So pretty much anyone can trade, but that doesn’t mean they’ll be successful at it. Luckily, you don’t have to be a math wiz or even that smart to be a successful trader

But you must have the right perspective and mindset. It’s not gonna happen overnight … but it can happen if you’re committed to doing the work. More and more of my students are showing it’s possible …

My student Tim Grittani started with only $1,500. He didn’t make any money in his first nine months. But he eventually got it, and now his gains are almost $13 million.*

Check out this video where Tim and I talk about his progress and tips for beginners.

My student Roland Wolf recently passed $1 million in trading profits.* Check out Roland’s new program, $1K Paydays. Understand you don’t need millions of dollars to have a great life, $1K a day can be life-changing. 

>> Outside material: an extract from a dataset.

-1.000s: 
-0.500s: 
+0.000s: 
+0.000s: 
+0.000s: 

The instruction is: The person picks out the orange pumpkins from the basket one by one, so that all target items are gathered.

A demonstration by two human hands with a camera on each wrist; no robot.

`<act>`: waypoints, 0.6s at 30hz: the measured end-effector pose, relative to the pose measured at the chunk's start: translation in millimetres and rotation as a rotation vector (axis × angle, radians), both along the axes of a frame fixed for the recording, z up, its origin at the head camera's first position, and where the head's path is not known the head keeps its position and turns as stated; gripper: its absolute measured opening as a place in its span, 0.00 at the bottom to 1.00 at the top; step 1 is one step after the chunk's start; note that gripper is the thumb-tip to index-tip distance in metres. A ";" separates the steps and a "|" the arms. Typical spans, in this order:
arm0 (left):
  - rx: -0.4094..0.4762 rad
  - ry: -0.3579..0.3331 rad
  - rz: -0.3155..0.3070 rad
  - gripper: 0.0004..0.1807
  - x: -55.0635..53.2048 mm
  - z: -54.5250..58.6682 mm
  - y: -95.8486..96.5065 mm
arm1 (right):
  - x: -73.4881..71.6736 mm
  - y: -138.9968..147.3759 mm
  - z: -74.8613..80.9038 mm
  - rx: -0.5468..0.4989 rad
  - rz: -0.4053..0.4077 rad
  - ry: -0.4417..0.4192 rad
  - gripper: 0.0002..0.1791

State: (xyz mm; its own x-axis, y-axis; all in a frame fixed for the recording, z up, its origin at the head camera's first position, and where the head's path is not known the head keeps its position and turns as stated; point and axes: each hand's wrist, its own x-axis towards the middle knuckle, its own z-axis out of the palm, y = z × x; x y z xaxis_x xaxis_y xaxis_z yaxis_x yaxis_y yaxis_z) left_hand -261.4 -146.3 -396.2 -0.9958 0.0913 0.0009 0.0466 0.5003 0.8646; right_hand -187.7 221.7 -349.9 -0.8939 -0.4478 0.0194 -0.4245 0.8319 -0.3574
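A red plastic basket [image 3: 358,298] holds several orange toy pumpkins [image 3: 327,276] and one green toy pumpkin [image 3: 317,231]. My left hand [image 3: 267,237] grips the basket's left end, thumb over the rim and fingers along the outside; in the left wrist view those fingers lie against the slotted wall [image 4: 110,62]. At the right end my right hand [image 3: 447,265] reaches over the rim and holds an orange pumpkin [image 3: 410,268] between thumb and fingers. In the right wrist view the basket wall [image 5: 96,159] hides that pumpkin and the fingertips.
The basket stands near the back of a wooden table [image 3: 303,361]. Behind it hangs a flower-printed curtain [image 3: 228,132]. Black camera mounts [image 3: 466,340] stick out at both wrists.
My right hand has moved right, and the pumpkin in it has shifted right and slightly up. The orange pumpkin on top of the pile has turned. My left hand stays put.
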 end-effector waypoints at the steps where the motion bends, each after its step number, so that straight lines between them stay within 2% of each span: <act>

And there’s my student Mark Croock who’s now up over $2 million in profits*. He also trades options — something I don’t do. So you can find success with whatever strategy works for you — when you put in the time and effort.

Only experience can teach you what works for you and what doesn’t. If you want to learn options, check out Mark’s Evolved Trader course.

I have so many other successful students too. Too many to list here. But they all prove that you can learn to trade stocks and grow over time.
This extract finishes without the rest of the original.